Wann haben die Schweizer Museen die Richtlinien der Washington-Erklärung übernommen?

Sie haben sich schon vor der Verabschiedung der Erklärung von Washington darauf verpflichtet, um den Verhandlungen zum Durchbruch zu verhelfen! Fraglos hat dann aber die Annahme des Gurlitt-Legats eine neue Dynamik in der Debatte gebracht, vielleicht auch der Fall Glaser in Basel und sicher die Diskussion der Sammlung Bührle im Kunsthaus Zürich.

Auch im Subventionsvertrag der Stadt Zürich wird das Kunsthaus auf ein Bekenntnis zu den Washingtoner Prinzipien verpflichtet.

In der Tat. Der Subventionsvertrag bekräftigt die Geltung der Washingtoner Prinzipien und enthält ein starkes Bekenntnis zur Provenienzforschung.

«Ich bin vorsichtig mit der Verwendung des Begriffs Fluchtgut.»

Zentral an der Zürcher Provenienzstrategie ist, dass man nicht mehr von Fluchtgut redet, sondern von NS-verfolgungsbedingt entzogenem Kulturgut. Was ist damit gemeint?

Ich bin vorsichtig mit der Verwendung des Begriffs Fluchtgut, weil er unterschiedlich verstanden wird und politisch aufgeladen ist. Mir scheint aber heute klar, dass auch Verkäufe in der Schweiz, die mit dem Begriff des NS-verfolgungsbedingt entzogenen Kulturguts gemeint sind, vom Geltungsbereich der Washingtoner Prinzipien erfasst sein können.

Wären diese Grundlagen auch für den kolonialen Kontext anwendbar?

Zum Teil. Gewisse Grundprinzipien scheinen mir universell, etwa die Verpflichtung auf Provenienzforschung, die Transparenz im Vorgehen und der aktive Dialog mit den Anspruchstellern, die Abkehr von einer rein formalen juristischen Betrachtung, die Lockerung von Beweislastregeln sowie die gemeinsame Suche nach einer gerechten und fairen Lösung.
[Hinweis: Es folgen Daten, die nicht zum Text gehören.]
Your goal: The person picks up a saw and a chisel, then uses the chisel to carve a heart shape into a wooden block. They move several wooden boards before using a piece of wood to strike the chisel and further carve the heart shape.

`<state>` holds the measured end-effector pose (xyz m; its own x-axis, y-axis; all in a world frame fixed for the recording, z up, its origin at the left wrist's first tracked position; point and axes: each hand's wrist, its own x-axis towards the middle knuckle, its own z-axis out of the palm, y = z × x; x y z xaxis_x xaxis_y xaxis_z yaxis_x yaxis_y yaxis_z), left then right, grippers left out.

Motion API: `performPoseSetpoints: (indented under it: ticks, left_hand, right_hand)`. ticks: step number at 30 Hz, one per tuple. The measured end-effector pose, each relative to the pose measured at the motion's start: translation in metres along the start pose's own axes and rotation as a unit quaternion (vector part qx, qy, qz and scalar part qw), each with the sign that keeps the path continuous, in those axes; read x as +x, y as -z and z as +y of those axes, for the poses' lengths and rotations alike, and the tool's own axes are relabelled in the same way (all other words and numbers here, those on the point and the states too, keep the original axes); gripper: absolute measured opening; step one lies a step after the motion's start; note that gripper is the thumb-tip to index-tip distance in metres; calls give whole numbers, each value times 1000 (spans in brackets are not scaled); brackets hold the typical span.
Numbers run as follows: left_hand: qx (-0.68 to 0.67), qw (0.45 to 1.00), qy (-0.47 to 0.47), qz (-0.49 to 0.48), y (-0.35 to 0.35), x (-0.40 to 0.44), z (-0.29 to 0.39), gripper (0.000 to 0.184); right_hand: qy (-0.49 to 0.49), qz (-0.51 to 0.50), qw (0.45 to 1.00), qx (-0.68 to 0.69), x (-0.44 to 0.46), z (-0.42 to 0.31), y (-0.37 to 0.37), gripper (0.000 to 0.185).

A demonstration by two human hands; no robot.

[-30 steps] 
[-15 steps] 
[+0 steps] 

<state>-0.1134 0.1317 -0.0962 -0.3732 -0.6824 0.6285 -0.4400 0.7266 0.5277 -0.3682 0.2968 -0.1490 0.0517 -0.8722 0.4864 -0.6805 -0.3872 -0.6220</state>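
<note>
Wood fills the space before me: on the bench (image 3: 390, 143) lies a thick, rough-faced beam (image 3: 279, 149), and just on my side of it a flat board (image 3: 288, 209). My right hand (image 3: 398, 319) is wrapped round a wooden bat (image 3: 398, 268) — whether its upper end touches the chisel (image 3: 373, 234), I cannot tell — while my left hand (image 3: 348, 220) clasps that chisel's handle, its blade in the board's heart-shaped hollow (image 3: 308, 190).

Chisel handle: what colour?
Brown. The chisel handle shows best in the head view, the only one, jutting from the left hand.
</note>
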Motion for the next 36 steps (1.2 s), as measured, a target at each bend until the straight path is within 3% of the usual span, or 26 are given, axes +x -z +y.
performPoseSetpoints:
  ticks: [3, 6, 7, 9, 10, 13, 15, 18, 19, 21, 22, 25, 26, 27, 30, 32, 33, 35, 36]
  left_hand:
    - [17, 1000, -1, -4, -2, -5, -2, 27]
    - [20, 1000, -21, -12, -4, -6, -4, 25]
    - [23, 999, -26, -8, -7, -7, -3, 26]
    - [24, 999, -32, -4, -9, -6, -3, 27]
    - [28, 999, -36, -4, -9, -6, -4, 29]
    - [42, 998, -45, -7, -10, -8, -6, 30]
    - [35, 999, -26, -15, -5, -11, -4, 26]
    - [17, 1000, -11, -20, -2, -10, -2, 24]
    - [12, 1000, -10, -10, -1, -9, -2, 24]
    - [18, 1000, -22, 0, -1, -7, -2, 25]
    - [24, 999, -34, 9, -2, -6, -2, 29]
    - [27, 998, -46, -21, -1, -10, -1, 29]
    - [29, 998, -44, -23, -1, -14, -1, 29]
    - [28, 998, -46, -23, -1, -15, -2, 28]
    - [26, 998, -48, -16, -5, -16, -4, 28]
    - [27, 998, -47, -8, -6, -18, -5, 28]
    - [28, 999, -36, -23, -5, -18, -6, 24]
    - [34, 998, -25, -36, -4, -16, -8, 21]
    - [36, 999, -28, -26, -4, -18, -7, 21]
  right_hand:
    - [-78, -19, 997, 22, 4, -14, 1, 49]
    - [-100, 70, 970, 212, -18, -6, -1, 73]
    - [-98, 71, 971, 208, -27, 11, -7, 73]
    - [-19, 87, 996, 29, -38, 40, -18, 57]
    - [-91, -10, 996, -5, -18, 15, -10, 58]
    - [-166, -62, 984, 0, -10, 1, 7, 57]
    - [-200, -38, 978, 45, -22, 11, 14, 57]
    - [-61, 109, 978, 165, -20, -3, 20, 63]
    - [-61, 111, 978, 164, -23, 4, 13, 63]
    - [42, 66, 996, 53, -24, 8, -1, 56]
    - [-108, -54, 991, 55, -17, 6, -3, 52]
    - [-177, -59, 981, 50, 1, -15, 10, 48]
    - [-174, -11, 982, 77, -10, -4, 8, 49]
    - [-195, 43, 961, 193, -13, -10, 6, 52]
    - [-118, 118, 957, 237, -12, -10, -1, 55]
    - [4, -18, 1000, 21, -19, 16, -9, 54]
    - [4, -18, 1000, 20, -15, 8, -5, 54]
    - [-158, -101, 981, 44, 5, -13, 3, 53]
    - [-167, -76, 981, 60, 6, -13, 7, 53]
Vermutlich auch die Notwendigkeit, jeden Einzelfall als Einzelfall zu betrachten.

Was passt nicht?

Die Washingtoner Prinzipien sind die Antwort auf ein sehr spezifisches Unrecht. Der koloniale Kontext ist weitaus komplexer. Das zeigt sich schon bei den Anspruchsberechtigten. Im Falle der Erklärung von Washington stellt man in aller Regel auf die formelle Erbenstellung ab. Das ist im kolonialen Kontext kaum möglich. Anspruchsteller sind Nationalstaaten und Volksgruppen, die nicht selten uneinig untereinander sind, ganz zu schweigen von der Stellung möglicher Opfer dieser Staaten beziehungsweise Volksgruppen. Das darf natürlich kein Vorwand sein, um nicht nach gerechten und fairen Lösungen zu suchen.

Wäre es nicht an der Zeit, auch für die Restitution von Objekten aus kolonialen Kontexten so etwas wie die Washington Principles zu formulieren?
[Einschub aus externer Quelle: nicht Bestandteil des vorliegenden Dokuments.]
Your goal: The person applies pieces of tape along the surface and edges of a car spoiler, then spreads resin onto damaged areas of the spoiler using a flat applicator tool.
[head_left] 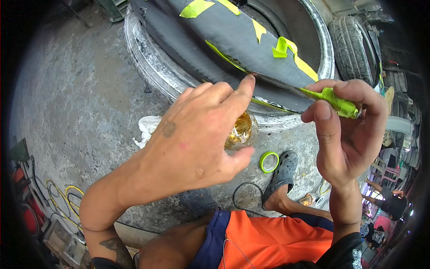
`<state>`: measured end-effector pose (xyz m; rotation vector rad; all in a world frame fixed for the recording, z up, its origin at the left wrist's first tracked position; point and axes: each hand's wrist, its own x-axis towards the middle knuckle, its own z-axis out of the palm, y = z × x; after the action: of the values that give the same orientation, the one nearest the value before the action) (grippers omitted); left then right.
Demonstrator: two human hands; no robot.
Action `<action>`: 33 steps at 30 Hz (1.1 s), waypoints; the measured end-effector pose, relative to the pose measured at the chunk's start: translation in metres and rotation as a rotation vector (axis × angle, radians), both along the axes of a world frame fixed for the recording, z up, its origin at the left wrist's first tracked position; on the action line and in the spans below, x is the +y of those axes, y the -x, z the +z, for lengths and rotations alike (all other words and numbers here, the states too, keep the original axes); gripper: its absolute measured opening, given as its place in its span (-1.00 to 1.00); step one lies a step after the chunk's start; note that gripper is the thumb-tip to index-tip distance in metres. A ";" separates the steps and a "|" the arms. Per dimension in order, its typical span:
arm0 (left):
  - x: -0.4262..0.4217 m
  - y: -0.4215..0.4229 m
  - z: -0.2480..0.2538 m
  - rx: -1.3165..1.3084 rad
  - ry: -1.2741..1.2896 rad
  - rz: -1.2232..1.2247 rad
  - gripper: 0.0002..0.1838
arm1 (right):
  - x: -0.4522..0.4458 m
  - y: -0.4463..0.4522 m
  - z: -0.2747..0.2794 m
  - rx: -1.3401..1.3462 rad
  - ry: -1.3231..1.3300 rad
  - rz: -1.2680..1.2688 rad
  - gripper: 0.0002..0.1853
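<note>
A thin blade [286, 83] with a handle wrapped in yellow-green tape is pinched between the thumb and fingers of my right hand [351, 134]. Its far end lies along the edge of a dark grey panel [201, 33], which has strips of yellow-green tape [197, 8] stuck on it. My left hand [197, 130] is spread, palm down, with the index fingertip at the blade's far end; whether it presses there I cannot tell. Behind that hand, partly covered, is a clear container with something golden in it [242, 130].
The panel rests on a large worn tyre [145, 67]; another tyre [351, 49] stands at right. On the concrete floor are a tape roll [261, 162], a white cloth [148, 127] and a yellow hose [69, 197]. Another person [392, 201] is far off at right.
</note>
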<state>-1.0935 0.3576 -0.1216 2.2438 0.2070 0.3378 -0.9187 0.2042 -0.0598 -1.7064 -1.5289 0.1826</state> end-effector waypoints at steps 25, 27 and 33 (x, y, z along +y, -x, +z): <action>0.001 0.003 0.002 0.013 0.027 0.008 0.01 | 0.027 0.010 0.003 0.057 -0.037 -0.036 -0.63; 0.001 0.004 0.003 0.016 0.028 0.007 0.02 | 0.029 0.009 0.002 0.064 -0.026 -0.010 -0.63; 0.001 0.004 0.002 0.012 0.030 0.006 0.02 | 0.034 0.009 0.000 0.056 -0.058 0.019 -0.64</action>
<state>-1.0977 0.3588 -0.1200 2.2161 0.2236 0.3224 -0.9281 0.2381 -0.0594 -1.6287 -1.4963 0.1928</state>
Das wäre sicher ein Fortschritt. Ob international bereits Konsens besteht, bezweifle ich.

Wer soll eigentlich bezahlen, sei es im kolonialen Kontext oder unter den Washingtoner Prinzipien?
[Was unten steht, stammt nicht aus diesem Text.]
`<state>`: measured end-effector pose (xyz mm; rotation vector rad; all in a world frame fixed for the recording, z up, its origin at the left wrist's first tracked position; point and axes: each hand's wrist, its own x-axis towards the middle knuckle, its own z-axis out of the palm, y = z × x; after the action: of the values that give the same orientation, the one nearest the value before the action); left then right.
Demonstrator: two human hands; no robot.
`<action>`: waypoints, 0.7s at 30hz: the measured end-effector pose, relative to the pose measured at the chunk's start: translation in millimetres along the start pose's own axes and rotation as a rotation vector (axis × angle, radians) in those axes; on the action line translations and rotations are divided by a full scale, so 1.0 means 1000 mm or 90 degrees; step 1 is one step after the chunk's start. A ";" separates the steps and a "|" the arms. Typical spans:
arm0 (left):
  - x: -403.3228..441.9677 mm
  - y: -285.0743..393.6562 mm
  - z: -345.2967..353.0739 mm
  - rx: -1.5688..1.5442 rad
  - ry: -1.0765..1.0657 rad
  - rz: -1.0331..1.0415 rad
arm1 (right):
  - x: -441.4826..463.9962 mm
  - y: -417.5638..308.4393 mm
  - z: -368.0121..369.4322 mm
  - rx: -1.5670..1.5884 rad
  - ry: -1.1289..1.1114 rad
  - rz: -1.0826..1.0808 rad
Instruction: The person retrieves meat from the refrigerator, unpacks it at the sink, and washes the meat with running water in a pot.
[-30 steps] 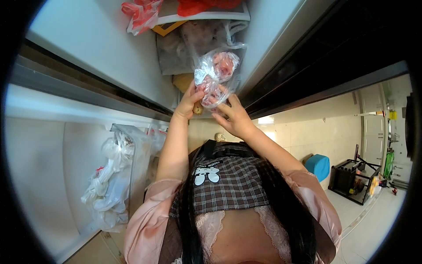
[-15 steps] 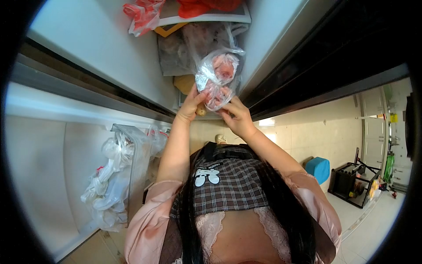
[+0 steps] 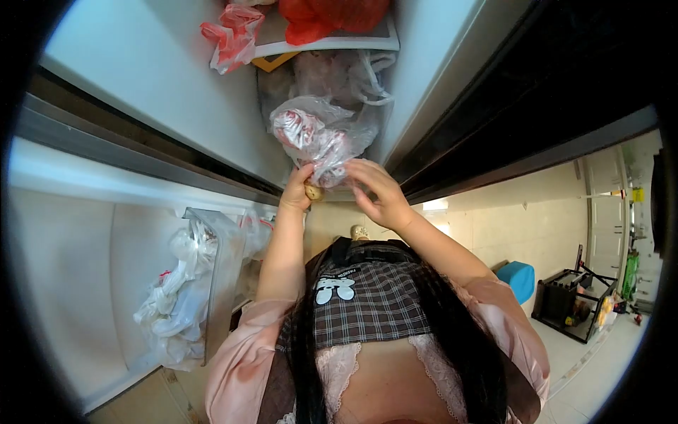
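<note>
We see the clear bag of meat (image 3: 321,138) on our side of the front edge of the fridge shelf (image 3: 332,46), pinched by the left hand (image 3: 295,191); the right hand (image 3: 383,195) spreads beside it, contact unclear.

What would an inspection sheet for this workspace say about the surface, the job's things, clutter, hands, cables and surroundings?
Surface: white-edged shelf inside an open compartment.
Job's things: clear plastic bag, red-and-white contents; small tan thing by the left hand, unidentified.
Clutter: red bag on the shelf; pale bags in a bin at left.
Grippers: left hand holds the clear bag's near end; right hand at its right edge, thumb and fingers parted.
Cables: nothing seen.
Surroundings: blue object and black frame on the floor.
</note>
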<state>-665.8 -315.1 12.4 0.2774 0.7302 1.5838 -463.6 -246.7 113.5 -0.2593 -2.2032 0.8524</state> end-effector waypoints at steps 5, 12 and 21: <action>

Abgesehen vom Transport und den Anwaltskosten kostet eine Restitution nichts. Sie führt aber zum Verlust des Werkes. Dagegen kann für eine gerechte und faire Lösung Geld notwendig sein, wenn ein Museum die Erben oder Nachkommen teilweise oder ganz auszahlen will, um das Werk weiterhin in der Sammlung zu behalten. Es gibt auch die Möglichkeit, dass ein Museum ein Werk an die ehemaligen Besitzer zurückgibt, um es dann im Gegenzug von diesen als Dauerleihgabe zeigen zu können. Oder ein Konvolut von Werken wird aufgeteilt. Oder ein Werk wird gegen ein weniger wertvolles eingetauscht, und die Anspruchsteller erhalten die Differenz ausbezahlt. Die Washingtoner Prinzipien sind hier flexibel, das gilt erst recht für Lösungen im kolonialen Kontext.